Hanoi Havaalanı’ndan kent merkezine yolculuk yarım saatten fazla sürdü. Otel olarak merkezde yer alan, Tripadvisor notları yüksek, fiyatı ise düşük olan Charming 2’yi tercih ettik ve herkese de kesinlikle tavsiye ederiz. Otele email atarak direk rezervasyon fiyatını da sormanızı tavsiye ederim, bizim şansımıza Agoda‘dan bile uygun fiyat bulduk 🙂 Bir de üzerine odamızı upgrade ettiler, daha ne isteyelim 🙂 Benim en çok hoşuma giden özellikleri odalarında bilgisayar olması, tabii bunun dışında kablosuz internet bağlantısı da mevcut, bir de son olarak tuvaletleri Türk gelenek göreneklerine uygun şekilde tasarlanmış 🙂
Otelin son derece güleryüzlü ve yardımsever personeli tarafından karşılandık, hızlı bir şekilde odamıza yerleştirildik ve hemen esyalarımızı yerleştirip şehir turu amacıyla aşağı indik. Resepsiyondan bir şehir haritası istedik, sağolsun ordaki arkadaş harita vermekle kalmadı, bize nereleri nasıl bir rota ile gezmemiz gerektiği konusunda da güzel bir bilgi verdi. Sonuç olarak, elimizde harita, yola koyulduk..

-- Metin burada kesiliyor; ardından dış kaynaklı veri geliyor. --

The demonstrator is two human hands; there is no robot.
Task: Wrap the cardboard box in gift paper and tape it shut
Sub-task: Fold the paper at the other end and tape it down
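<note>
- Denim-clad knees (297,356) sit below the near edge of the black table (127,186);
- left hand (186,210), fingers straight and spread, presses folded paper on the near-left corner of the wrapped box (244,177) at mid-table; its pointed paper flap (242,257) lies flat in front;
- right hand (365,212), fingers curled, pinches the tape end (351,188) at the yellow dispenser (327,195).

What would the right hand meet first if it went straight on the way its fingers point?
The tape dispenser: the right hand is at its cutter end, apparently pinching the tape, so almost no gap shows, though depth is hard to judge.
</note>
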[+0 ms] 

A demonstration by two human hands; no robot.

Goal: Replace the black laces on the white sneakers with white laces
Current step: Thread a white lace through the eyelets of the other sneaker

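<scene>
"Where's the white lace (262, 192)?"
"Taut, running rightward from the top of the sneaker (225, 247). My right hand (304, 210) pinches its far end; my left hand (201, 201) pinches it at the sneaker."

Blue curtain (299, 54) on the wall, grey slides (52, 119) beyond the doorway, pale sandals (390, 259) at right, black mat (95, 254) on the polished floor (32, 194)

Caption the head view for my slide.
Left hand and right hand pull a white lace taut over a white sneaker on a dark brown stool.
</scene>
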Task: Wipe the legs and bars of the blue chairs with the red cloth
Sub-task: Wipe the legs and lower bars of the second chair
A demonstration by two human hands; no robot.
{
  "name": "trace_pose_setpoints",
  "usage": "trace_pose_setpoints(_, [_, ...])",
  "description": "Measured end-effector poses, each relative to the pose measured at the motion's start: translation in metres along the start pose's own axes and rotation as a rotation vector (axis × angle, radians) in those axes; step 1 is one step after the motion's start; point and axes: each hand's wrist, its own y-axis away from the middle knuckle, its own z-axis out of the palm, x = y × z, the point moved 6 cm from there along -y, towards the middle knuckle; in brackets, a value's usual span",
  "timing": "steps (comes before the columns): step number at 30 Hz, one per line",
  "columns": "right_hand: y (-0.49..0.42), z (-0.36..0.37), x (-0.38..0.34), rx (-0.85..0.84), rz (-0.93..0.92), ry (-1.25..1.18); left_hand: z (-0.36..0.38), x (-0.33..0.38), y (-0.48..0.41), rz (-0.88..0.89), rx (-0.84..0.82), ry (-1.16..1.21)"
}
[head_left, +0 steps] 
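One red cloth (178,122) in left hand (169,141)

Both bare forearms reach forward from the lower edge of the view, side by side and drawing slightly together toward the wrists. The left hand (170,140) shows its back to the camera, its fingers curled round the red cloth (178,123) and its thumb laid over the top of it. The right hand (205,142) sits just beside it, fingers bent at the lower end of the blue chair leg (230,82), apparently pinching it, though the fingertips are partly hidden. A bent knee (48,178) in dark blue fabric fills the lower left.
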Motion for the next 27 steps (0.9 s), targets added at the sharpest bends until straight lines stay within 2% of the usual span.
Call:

İlk amacımız bir sonraki gün yapacağımız Ha Long Bay turu için ödeme yapmak üzere Indochina Junks firmasının ofisini bulmaktı. Harita okuma konusundaki üstün yeteneğim sayesinde burayı bulmak hiç de zor olmadı 🙂 Ödemeyi yapıp turla ilgili bilgileri aldıktan sonra şehir turumuza devam ettik. Günü, otel etrafındaki, yani şehir merkezindeki (Old Quarter) yolları yorulana kadar yürümekle geçirdik (en çok Hoan Kiem Gölü etrafında takıldık), ve sonrasında otelin yolunu tuttuk. Asıl amacımız olan Ha Long Bay turuna yorgun başlamak istemediğimizden dolayı erkenden yattık 🙂
Sabah 7 gibi kalkıp otelin restoranına indik. Açık büfe kahvaltıları yok ama açık büfe kadar, hatta belki de daha doyurucu ve lezzetli bir kahvaltı yaptığımızı söyleyebilirim. Kahvaltı sonrası eşyalarımızı toparlayıp çıkış yapmak üzere aşağı indik. Bu arada otel bize bir güzellik daha yaptı. Ha Long Bay turu sonrası bir gece daha burada kalacağımız için bavullardan birini burada bırakmak istedik. Otelin yaklaşımı gayet pozitif oldu ve bavulumuzu odada bırakmamızın yeterli olacağını söylediler.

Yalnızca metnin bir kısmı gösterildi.